-------- Data to use
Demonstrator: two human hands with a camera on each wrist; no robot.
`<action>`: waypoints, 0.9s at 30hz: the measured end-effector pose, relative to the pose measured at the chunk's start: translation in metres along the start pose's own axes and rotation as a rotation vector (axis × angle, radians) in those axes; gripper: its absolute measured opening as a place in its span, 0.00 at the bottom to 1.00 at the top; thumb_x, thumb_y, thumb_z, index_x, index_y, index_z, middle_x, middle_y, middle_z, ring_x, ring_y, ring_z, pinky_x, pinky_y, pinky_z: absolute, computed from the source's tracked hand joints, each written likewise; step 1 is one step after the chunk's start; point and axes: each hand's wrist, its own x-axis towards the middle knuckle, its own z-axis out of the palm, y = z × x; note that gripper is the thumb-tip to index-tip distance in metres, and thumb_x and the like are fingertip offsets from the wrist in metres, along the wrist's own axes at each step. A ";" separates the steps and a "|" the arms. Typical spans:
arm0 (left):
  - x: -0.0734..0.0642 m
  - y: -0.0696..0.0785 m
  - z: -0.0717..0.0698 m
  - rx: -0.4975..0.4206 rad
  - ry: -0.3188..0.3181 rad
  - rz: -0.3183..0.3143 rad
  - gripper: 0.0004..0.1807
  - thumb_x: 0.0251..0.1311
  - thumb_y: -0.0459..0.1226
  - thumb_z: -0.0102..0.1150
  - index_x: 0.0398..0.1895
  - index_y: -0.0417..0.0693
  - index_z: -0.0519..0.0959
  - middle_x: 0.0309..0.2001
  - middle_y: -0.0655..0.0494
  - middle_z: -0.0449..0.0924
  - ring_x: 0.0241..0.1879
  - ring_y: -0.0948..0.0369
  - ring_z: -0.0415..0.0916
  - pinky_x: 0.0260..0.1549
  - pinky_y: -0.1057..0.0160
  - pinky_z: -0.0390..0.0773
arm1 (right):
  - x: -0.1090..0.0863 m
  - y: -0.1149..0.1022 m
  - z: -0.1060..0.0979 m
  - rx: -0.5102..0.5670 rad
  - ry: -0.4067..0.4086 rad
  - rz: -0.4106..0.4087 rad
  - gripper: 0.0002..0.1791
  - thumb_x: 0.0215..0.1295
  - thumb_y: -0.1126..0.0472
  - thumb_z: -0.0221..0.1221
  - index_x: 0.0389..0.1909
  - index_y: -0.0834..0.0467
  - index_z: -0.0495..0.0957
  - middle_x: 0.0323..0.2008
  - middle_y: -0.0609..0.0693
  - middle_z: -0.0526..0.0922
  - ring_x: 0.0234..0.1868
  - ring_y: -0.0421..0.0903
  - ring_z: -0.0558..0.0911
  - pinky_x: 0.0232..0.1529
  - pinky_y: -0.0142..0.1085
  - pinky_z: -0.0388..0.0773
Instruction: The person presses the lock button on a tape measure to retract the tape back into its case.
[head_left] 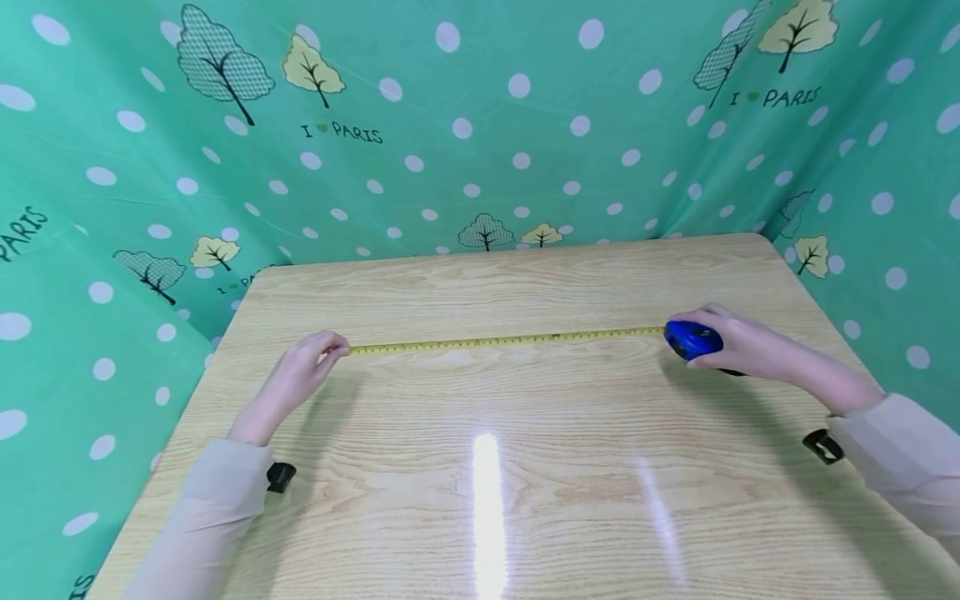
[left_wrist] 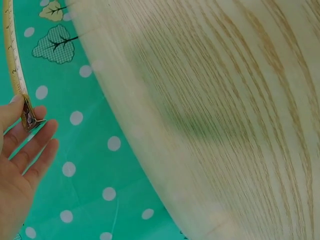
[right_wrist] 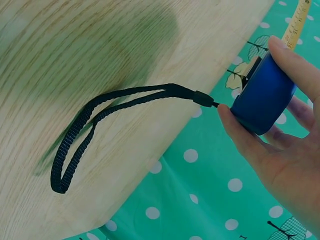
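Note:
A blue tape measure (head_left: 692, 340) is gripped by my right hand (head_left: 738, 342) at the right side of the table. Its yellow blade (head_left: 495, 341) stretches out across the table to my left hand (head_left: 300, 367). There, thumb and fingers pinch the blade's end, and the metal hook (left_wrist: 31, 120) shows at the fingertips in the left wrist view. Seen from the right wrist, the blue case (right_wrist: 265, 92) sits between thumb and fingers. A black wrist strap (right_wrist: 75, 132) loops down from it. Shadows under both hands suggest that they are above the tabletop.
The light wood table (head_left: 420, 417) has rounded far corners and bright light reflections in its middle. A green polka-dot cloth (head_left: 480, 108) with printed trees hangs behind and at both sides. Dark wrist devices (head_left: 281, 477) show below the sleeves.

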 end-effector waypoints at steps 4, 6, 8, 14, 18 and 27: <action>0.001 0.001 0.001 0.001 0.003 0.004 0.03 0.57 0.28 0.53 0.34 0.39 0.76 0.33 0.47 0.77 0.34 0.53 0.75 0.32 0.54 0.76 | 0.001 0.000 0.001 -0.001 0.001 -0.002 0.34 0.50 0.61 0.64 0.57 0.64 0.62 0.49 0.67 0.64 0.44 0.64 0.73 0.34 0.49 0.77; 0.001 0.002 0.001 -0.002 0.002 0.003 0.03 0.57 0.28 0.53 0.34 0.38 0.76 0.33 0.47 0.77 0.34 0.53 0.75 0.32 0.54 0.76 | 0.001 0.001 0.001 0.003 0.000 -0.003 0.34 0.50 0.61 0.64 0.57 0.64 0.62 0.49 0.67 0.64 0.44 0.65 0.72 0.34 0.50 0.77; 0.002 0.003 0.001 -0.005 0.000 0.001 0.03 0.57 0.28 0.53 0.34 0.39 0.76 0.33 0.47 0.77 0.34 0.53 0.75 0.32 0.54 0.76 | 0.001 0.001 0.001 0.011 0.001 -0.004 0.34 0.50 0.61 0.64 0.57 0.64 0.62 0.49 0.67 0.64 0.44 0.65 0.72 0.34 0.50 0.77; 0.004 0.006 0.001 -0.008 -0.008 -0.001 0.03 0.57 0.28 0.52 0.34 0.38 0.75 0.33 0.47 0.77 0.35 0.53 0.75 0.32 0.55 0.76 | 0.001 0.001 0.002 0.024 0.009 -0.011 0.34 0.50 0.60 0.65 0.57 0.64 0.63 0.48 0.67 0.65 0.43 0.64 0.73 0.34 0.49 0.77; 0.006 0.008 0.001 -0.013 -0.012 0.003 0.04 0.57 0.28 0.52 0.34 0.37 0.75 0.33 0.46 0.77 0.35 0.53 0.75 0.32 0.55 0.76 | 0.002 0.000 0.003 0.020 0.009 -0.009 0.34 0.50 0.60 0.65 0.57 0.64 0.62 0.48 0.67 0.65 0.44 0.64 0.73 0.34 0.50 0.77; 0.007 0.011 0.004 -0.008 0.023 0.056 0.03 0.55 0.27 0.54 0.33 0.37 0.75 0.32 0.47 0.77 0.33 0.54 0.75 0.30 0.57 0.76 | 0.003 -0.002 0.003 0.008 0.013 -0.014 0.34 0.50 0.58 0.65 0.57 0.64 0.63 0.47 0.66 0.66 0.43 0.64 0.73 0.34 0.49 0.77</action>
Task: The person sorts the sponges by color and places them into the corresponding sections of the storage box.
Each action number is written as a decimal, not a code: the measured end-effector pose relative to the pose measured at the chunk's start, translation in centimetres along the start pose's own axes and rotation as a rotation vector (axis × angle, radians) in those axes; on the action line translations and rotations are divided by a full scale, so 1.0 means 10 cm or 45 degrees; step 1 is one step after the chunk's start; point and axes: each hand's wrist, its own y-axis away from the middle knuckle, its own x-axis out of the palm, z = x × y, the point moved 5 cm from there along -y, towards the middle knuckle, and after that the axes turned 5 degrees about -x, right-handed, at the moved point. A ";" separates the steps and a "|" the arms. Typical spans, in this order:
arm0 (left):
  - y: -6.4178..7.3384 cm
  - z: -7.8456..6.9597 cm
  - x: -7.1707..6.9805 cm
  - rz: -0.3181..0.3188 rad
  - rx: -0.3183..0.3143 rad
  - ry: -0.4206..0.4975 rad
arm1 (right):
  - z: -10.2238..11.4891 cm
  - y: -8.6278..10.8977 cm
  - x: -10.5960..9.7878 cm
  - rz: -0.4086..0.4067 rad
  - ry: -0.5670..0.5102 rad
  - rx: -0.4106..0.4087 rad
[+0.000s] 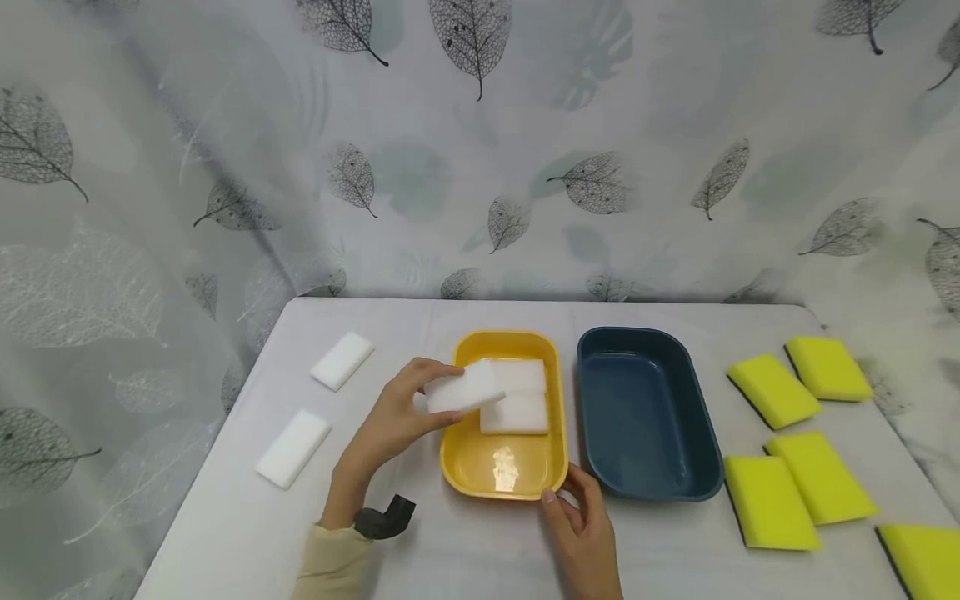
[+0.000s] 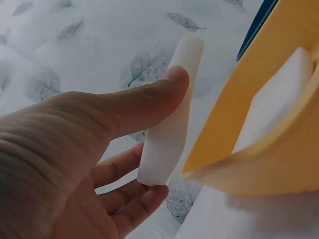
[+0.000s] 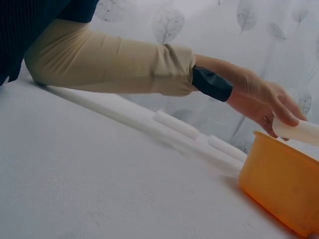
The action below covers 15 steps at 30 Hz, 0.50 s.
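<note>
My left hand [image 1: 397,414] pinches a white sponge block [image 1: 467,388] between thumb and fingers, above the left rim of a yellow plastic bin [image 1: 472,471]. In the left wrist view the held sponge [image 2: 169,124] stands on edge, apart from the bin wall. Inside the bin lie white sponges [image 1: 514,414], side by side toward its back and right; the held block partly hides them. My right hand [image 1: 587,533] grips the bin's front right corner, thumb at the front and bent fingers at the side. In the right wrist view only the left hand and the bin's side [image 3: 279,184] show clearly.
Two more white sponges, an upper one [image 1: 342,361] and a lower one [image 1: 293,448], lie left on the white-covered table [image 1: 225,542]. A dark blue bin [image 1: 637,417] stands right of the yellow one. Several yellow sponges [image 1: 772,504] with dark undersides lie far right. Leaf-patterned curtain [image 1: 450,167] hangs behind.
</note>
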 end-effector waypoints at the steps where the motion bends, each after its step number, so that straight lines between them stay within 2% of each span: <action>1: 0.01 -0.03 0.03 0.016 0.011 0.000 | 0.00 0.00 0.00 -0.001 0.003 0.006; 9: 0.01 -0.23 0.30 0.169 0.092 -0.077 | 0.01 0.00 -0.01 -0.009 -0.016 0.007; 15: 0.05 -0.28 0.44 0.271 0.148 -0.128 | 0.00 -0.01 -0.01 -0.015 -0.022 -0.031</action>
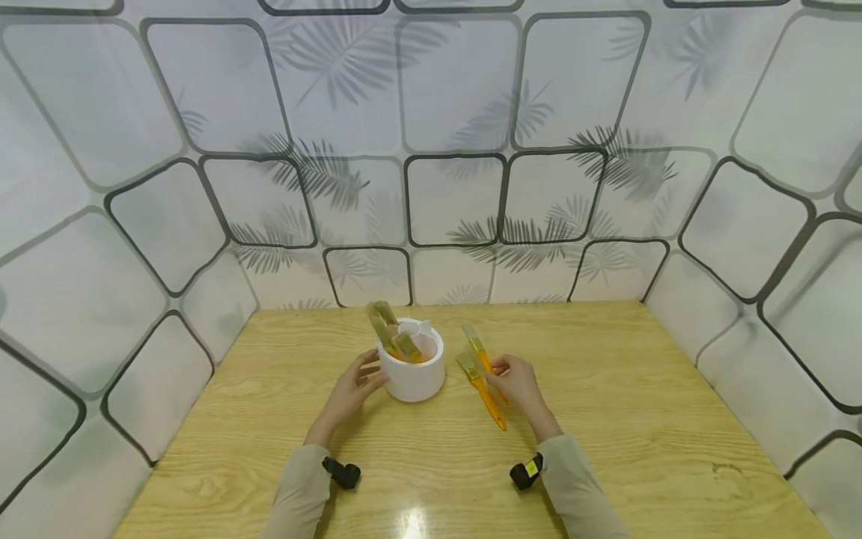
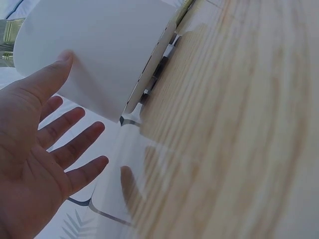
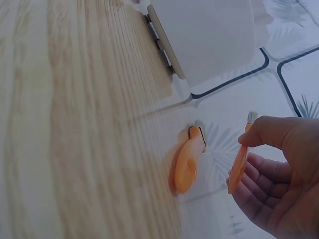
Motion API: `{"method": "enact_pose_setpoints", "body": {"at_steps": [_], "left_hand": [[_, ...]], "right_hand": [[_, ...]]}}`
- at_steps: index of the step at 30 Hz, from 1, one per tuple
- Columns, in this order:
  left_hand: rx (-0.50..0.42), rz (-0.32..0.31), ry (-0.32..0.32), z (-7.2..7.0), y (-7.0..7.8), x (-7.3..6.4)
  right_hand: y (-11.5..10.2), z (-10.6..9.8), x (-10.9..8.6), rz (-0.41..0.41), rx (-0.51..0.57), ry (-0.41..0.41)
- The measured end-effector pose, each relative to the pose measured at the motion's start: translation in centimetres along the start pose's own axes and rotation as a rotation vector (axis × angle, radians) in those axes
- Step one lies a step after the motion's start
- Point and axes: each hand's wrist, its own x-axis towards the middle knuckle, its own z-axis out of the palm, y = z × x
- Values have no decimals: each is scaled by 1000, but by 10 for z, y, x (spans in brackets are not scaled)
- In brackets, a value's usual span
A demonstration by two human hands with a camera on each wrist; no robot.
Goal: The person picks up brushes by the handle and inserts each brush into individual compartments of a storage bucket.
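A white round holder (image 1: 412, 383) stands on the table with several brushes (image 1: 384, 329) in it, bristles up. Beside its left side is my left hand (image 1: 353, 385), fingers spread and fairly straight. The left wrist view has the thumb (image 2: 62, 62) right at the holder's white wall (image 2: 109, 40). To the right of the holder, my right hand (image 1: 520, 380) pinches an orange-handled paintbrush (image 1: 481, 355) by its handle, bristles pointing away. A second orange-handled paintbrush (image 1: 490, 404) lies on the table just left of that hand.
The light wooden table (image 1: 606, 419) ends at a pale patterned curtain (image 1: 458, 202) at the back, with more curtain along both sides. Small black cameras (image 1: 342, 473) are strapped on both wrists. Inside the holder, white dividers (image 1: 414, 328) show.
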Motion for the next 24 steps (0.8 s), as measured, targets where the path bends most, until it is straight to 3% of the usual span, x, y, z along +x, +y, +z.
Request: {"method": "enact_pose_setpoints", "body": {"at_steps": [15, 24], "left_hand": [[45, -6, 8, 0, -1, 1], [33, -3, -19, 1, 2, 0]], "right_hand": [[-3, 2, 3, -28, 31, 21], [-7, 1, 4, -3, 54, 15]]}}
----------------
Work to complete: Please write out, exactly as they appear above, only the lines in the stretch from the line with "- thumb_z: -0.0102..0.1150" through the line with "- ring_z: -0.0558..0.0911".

Exercise output:
  - thumb_z: -0.0102..0.1150
  - index_x: 0.0398..0.1895
  - index_y: -0.0417..0.0693
  - index_z: -0.0519..0.0959
  - middle_x: 0.0309..0.2001
  - middle_y: -0.0655..0.0494
  - middle_z: -0.0449..0.0924
  - ring_x: 0.0241..0.1879
  - ring_y: -0.0948..0.0369
  - ring_z: -0.0415..0.0916
  - pinky_x: 0.0260..0.1549
  - pinky_y: -0.1057..0.0160
  - pinky_z: -0.0390..0.0773
arm1 (right):
  - x: -0.1090..0.0863 m
  - y: -0.1149..0.1022 m
  - z: -0.1060..0.0979 m
  - rx: -0.5102..0.5670 rad
  - ry: -0.4067..0.4086 rad
  - rz: -0.4106..0.4087 rad
  - gripper: 0.0002..0.1791
  - thumb_x: 0.0215..0.1295
  - thumb_y: -0.1126..0.0472
  - thumb_z: -0.0221..0.1221
  - index_x: 0.0389..0.1909
  - index_y: -0.0834..0.0467
  - index_z: -0.0495..0.0957
  - middle_x: 0.0323..0.2008
  - middle_y: -0.0609..0.0693
  - middle_z: -0.0526..0.0922
  - ring_x: 0.0234..0.1868
  - ring_y: -0.0421..0.0903
  - ring_z: -0.0558..0.0911

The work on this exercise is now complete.